Life Science Institute, Department of Microbiology and Immunology, University of British Columbia, Vancouver, BC, Canada.
Methods Mol Biol. 2022;2508:147-168. doi: 10.1007/978-1-0716-2376-3_12.
Myeloid cells are a highly heterogeneous group of innate immune cells which include a diverse collection of cell types and cell states. Distinct subsets can impact tumor progression differently, with conventional type 1 DCs important in protective anti-tumor immune responses, while immunosuppressive tumor-associated macrophages and myeloid-derived suppressive cells (MDSCs) play tumor-promoting roles. Deep phenotyping of myeloid cells using single-cell technologies such as mass cytometry provides the unprecedented opportunity to comprehensively characterize the underlying heterogeneity of myeloid cells. Here we provide a detailed end-to-end workflow including both experimental and computational protocols enabling deep phenotyping of tumor-infiltrating myeloid cells using mass cytometry. A protocol that facilitates interrogation of phosphoproteins in circulating and tumor-infiltrating myeloid cells has been provided together with detailed scripts for Phenograph analysis of tumor-infiltrating myeloid cells.

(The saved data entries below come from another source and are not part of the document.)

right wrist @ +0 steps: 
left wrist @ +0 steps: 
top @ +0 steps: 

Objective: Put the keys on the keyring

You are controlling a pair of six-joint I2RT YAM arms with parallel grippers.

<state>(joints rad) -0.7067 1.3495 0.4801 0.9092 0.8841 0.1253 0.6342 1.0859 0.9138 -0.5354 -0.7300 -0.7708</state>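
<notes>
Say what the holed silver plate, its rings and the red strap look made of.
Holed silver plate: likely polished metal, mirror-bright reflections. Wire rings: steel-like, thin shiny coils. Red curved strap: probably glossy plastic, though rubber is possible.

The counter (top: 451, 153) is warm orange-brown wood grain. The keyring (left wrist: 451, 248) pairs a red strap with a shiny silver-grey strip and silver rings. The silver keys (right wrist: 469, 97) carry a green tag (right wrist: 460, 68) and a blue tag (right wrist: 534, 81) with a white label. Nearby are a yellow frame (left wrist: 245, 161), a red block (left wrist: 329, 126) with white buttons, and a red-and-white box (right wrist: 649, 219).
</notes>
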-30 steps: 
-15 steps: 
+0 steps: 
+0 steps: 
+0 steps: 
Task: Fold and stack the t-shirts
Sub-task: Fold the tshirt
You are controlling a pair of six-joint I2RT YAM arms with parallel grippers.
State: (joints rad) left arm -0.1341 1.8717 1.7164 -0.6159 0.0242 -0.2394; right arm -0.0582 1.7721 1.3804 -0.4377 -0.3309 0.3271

髓样细胞是一组高度异质性的先天免疫细胞,包括多种不同的细胞类型和细胞状态。不同的亚群可能会以不同的方式影响肿瘤的进展,传统的 1 型树突状细胞(DC)在保护性抗肿瘤免疫反应中很重要,而免疫抑制性肿瘤相关巨噬细胞和髓系来源的抑制性细胞(MDSCs)则发挥促进肿瘤的作用。使用单细胞技术(如质谱流式细胞术)对髓样细胞进行深度表型分析,提供了全面描述髓样细胞潜在异质性的前所未有的机会。在这里,我们提供了一个详细的端到端工作流程,包括实验和计算方案,可使用质谱流式细胞术对肿瘤浸润髓样细胞进行深度表型分析。我们还提供了一种方便检测循环和肿瘤浸润髓样细胞中磷酸化蛋白的方案,并提供了用于分析肿瘤浸润髓样细胞的 Phenograph 详细脚本。